Ubuntu 6.10 will reach end of security and critical updates by Friday April 25th, 2008. Ubuntu 6.10 was released on October 26, 2006, 18 months ago. So long, Edgy!

*Xubuntu Refocuses*

Cody Somerville, a face we've all associated with Xubuntu, made an announcement on March 16th that an important community meeting, chaired by our community manager Jono Bacon, would be held on March 26th. The objective: Bringing focus to Xubuntu's community and development in an attempt to resolve the recent internal conflict resolving package selection which left the project idling.

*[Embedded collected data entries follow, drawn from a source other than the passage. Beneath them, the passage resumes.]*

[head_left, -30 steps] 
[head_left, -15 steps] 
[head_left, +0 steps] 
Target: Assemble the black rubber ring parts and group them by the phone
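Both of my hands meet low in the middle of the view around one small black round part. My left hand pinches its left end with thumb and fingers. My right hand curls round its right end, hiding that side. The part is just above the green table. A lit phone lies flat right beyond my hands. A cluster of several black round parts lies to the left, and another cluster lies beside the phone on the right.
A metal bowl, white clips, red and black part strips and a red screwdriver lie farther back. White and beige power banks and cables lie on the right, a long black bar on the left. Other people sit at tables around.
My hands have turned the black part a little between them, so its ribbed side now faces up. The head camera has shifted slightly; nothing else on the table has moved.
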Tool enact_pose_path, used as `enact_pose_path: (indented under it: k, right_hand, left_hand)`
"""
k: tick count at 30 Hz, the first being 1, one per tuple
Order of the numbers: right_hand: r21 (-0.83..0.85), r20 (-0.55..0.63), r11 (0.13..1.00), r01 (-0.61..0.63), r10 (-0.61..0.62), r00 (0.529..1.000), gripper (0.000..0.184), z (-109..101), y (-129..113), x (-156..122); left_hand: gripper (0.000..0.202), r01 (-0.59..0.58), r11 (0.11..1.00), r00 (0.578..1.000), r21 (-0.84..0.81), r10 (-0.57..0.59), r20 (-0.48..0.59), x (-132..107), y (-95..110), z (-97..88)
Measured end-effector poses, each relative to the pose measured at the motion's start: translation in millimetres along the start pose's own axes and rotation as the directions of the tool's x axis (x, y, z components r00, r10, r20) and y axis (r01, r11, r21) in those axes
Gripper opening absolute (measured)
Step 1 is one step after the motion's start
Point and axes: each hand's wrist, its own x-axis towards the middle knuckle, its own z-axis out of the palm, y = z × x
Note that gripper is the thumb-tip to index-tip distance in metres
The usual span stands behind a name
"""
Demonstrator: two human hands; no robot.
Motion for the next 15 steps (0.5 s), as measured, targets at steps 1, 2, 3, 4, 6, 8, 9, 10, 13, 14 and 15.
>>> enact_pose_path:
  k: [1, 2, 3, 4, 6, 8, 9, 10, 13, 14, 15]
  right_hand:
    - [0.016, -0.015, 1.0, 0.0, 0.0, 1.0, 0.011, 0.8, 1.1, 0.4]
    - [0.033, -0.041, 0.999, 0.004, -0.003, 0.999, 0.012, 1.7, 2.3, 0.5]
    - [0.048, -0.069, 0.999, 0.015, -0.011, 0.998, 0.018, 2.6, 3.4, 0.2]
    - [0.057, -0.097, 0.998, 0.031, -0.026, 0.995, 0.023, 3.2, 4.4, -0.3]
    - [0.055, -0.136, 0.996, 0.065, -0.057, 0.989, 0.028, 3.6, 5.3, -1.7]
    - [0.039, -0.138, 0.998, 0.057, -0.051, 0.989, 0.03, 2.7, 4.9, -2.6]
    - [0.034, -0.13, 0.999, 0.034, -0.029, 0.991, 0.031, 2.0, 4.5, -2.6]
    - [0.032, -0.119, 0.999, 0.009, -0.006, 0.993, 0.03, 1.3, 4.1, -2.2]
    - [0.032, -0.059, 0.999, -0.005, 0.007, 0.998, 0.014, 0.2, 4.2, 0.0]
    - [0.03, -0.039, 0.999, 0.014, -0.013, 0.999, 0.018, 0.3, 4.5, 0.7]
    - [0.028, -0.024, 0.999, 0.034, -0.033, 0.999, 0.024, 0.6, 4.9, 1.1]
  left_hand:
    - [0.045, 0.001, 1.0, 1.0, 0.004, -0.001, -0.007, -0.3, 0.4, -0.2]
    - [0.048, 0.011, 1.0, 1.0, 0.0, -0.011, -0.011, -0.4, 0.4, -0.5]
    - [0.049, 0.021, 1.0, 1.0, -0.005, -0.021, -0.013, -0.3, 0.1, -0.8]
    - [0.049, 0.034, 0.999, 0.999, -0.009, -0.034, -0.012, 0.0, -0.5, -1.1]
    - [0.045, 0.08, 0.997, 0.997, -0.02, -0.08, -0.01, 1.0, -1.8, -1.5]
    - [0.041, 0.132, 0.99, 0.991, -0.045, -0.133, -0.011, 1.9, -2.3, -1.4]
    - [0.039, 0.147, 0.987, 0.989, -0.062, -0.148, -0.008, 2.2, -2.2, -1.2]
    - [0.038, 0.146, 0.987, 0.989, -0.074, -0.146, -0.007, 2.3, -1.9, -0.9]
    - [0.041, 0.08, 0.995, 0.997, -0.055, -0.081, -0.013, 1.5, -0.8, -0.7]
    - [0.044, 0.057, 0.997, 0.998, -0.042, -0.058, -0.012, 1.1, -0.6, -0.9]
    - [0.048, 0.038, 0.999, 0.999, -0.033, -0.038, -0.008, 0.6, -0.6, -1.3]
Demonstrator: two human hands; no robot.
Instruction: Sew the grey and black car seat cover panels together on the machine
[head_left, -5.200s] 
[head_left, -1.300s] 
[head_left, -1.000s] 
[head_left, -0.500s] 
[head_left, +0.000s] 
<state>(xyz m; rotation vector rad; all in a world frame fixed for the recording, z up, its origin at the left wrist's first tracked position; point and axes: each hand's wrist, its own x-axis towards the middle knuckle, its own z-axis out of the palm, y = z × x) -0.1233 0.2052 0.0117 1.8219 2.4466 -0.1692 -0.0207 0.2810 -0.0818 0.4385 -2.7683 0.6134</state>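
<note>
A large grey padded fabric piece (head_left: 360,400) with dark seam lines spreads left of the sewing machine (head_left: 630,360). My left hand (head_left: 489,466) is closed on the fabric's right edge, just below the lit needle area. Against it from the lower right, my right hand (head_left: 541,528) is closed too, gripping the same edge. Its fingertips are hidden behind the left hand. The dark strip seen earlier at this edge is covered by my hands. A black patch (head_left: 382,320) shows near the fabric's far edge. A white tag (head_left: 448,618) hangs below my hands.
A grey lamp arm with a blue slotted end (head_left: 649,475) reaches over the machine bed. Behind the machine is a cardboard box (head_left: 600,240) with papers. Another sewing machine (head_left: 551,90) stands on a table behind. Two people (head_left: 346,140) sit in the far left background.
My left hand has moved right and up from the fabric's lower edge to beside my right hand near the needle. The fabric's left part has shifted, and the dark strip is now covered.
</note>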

Today we'd like to report on the outstanding success of that meeting. Jim Campbell, Xubuntu documentation lead, wrote in an e-mail:

 We had roughly two dozen people take part (including old, current, and new faces) and a number of other individuals
 who sent in e-mails or left a quick IRC message to let us know that they were unable to attend but would be following
 up with much interest. After just under an hour of constructive discussion led by Jono Bacon and several free form
 votes, I'm happy to present following mission statement for Xubuntu:

     "To produce an easy to use distribution, based on Ubuntu, using Xfce as
     the graphical desktop, with a focus on integration, usability and
     performance, with a particular focus on low memory footprint. The
     integration in Xubuntu is at a configuration level, a toolkit level, and
     matching the underlying technology beneath the desktop in Ubuntu. Xubuntu
     will be built and developed as part of the wider Ubuntu community, based
     around the ideals and values of Ubuntu."

And with that new mission statement, the Xubuntu community also voted in the next Xubuntu Team Leader: Cody Somerville. Jono tasked Cody Somerville will taking the above mission statement and developing a strategy document. Once this document has been prepared, another Xubuntu meeting will take place to continue the impressive growth we're seeing in the Xubuntu project.

The UWN contacted Cody Somerville who told us that he is excited about his new role.

 "I'm excited. The meeting was full of energy. People are *excited* about Xubuntu and getting involved. We're going to build off of that."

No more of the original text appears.